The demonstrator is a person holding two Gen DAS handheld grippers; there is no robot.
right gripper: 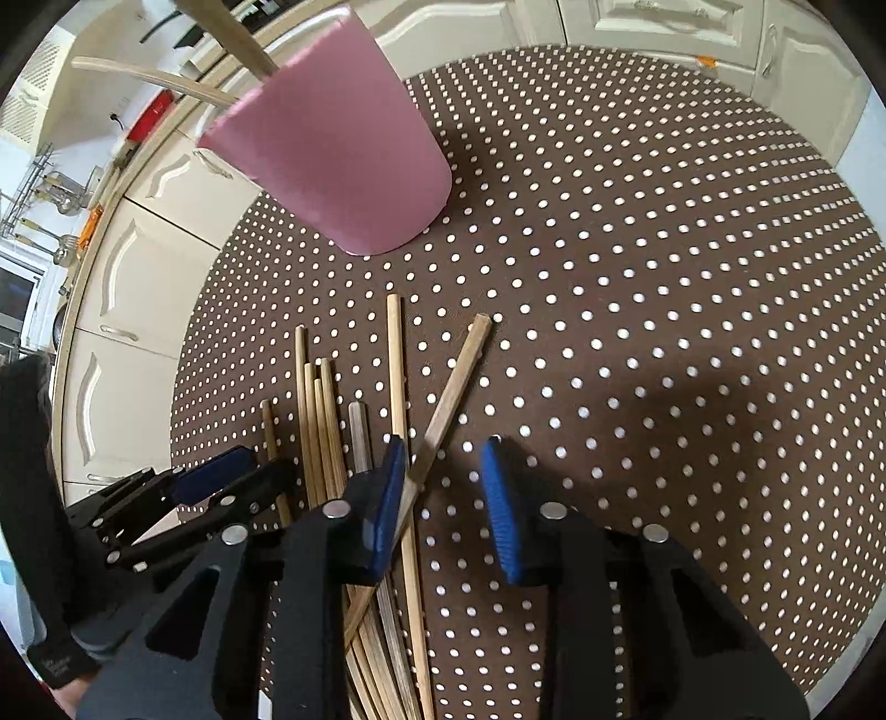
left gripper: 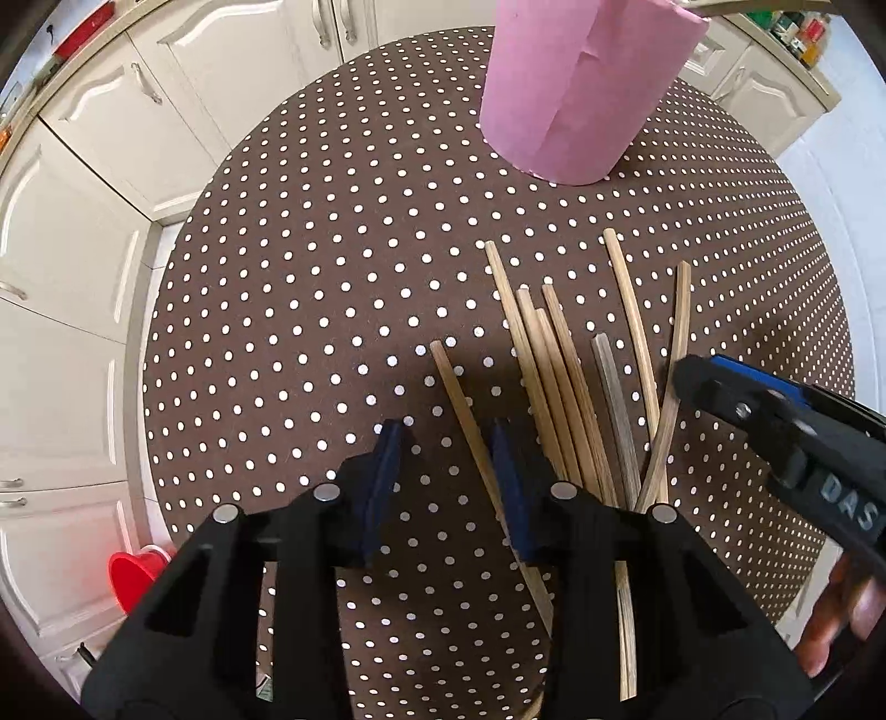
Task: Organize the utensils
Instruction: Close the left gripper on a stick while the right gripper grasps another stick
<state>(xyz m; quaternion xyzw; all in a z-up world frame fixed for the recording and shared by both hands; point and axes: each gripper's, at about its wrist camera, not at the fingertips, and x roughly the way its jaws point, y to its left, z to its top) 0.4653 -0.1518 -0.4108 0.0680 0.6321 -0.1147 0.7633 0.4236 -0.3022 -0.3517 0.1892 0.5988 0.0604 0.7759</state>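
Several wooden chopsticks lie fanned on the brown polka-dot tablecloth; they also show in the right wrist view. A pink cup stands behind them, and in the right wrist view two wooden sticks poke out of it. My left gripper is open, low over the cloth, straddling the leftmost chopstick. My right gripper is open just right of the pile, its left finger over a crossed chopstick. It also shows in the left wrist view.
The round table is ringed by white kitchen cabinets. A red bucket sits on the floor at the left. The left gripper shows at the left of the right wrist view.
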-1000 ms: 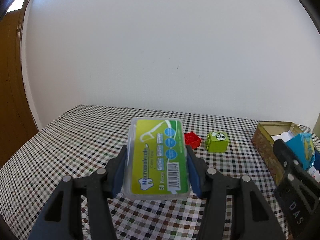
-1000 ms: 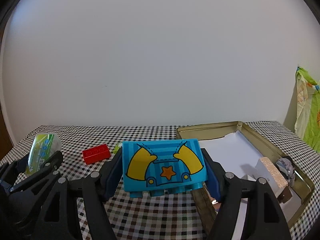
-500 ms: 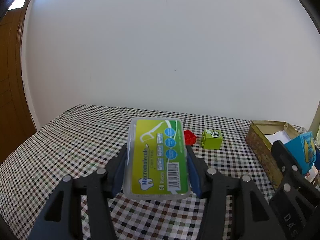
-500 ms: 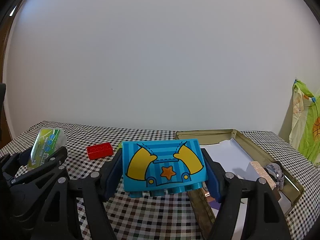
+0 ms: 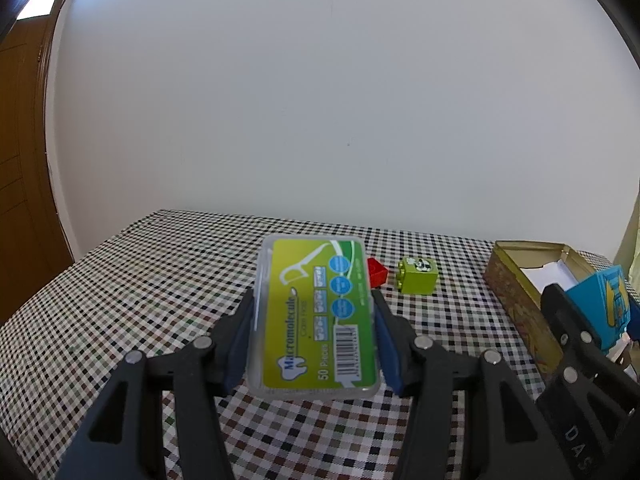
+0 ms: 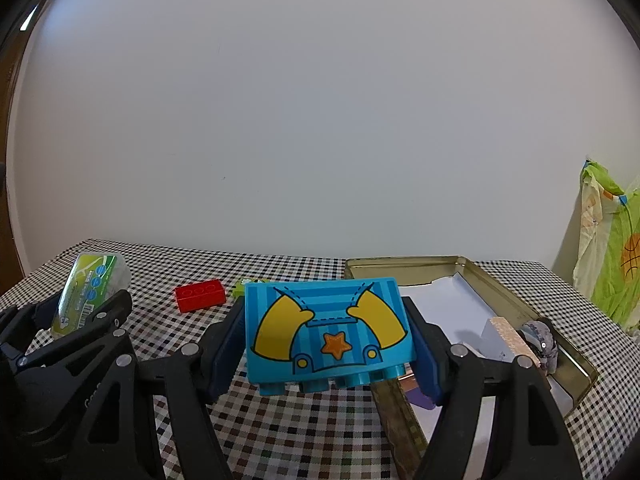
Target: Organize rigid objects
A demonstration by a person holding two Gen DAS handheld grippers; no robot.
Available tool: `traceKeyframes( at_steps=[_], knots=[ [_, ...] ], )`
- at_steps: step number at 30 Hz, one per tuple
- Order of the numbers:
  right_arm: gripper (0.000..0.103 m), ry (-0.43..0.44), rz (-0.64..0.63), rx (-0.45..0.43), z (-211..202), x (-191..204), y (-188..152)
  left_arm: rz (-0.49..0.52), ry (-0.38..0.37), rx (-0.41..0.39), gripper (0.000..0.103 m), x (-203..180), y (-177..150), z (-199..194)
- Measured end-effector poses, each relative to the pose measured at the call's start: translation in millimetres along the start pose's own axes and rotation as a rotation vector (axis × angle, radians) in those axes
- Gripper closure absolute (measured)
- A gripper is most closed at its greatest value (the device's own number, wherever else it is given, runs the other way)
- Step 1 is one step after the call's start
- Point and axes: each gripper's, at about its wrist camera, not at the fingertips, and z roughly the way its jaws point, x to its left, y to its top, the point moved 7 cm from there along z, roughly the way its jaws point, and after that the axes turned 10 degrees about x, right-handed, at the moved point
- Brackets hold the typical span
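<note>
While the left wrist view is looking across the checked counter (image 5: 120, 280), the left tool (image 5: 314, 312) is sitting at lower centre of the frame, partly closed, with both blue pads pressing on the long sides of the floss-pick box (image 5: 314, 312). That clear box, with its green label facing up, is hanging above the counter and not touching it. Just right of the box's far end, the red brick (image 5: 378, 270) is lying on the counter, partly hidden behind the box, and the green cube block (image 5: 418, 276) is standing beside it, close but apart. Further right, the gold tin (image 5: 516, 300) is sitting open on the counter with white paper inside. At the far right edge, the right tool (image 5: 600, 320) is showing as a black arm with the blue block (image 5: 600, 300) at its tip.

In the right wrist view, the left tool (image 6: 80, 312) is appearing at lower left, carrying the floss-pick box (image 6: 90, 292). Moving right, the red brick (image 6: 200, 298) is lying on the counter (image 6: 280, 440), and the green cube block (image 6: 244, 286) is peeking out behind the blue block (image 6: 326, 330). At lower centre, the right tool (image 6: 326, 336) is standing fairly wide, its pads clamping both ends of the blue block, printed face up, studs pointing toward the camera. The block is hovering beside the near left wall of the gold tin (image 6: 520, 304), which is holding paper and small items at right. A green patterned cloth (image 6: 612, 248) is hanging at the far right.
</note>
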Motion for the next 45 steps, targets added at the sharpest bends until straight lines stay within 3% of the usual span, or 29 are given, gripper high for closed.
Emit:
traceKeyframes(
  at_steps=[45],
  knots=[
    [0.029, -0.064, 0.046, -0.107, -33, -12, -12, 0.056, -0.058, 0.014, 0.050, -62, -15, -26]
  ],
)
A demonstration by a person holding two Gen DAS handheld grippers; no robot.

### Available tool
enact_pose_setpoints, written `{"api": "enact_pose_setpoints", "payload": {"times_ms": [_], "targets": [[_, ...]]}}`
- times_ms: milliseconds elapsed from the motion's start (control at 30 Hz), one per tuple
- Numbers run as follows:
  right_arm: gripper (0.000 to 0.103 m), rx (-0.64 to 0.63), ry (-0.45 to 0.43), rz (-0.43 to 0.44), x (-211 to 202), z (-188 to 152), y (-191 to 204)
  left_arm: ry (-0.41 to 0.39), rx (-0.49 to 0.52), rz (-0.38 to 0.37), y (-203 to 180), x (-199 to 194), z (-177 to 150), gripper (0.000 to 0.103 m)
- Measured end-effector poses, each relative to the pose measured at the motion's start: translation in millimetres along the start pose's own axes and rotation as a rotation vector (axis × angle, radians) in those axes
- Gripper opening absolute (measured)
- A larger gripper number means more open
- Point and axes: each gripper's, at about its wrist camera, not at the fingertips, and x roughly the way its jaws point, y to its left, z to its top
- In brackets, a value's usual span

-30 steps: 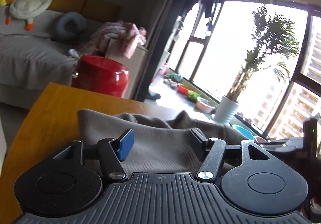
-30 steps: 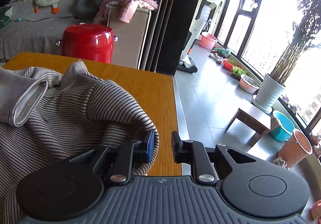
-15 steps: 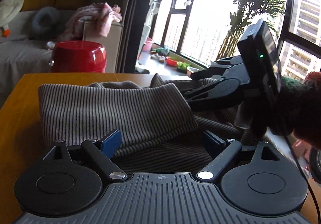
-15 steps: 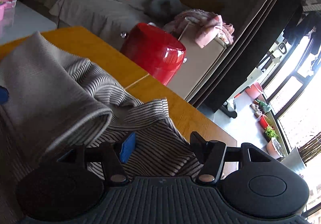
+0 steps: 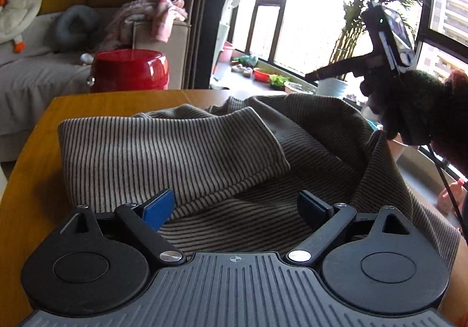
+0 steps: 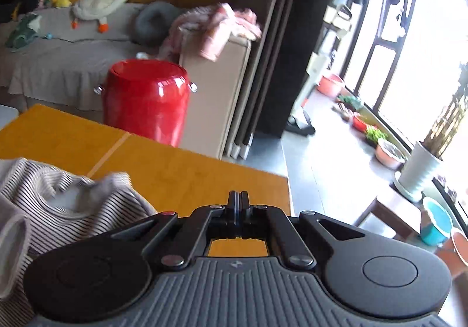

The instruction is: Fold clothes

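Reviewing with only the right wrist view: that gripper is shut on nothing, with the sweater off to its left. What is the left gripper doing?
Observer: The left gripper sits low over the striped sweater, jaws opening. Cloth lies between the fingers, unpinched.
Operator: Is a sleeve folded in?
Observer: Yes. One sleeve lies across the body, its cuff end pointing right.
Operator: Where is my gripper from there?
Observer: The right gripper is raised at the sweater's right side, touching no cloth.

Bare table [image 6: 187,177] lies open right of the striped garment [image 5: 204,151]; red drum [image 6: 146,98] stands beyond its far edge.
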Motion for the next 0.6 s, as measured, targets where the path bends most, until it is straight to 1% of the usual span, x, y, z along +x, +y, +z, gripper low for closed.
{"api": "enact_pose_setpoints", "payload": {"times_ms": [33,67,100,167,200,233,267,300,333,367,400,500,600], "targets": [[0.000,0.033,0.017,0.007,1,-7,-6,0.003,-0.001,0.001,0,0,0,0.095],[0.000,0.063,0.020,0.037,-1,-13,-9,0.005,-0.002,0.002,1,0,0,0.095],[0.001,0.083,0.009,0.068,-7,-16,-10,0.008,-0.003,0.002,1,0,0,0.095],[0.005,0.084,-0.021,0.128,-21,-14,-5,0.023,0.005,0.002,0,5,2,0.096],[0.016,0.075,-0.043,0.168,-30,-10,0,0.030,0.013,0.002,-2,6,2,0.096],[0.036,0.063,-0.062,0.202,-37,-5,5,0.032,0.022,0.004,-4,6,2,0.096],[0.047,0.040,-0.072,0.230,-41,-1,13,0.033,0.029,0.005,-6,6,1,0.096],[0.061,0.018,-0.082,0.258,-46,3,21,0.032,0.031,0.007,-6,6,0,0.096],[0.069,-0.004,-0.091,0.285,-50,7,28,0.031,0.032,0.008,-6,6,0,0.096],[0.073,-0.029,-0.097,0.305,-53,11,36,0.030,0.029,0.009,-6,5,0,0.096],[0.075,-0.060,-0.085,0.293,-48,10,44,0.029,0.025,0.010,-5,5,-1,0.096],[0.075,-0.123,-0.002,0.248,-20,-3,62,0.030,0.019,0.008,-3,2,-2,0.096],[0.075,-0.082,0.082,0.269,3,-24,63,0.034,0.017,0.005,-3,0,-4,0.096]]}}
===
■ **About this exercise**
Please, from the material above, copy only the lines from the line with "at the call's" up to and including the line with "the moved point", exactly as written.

■ **Answer space**
- Measured end-effector poses, each relative to the pose measured at the call's start: translation in millimetres along the start pose's own axes and rotation as a rotation vector (axis × angle, radians) in those axes
- Gripper closure absolute (measured)
- A gripper is most closed at its greatest value (the device's own number, wherever else it is given, runs the other way)
- Step 1 is one step after the call's start
- Point and axes: each gripper's, at about its wrist camera, not at the fingertips, and z roughly the way its jaws point, x to its left, y to its top, the point moved 7 cm from there along z, roughly the way its jaws point, and after that the axes turned 10 degrees about x, right-handed, at the moved point

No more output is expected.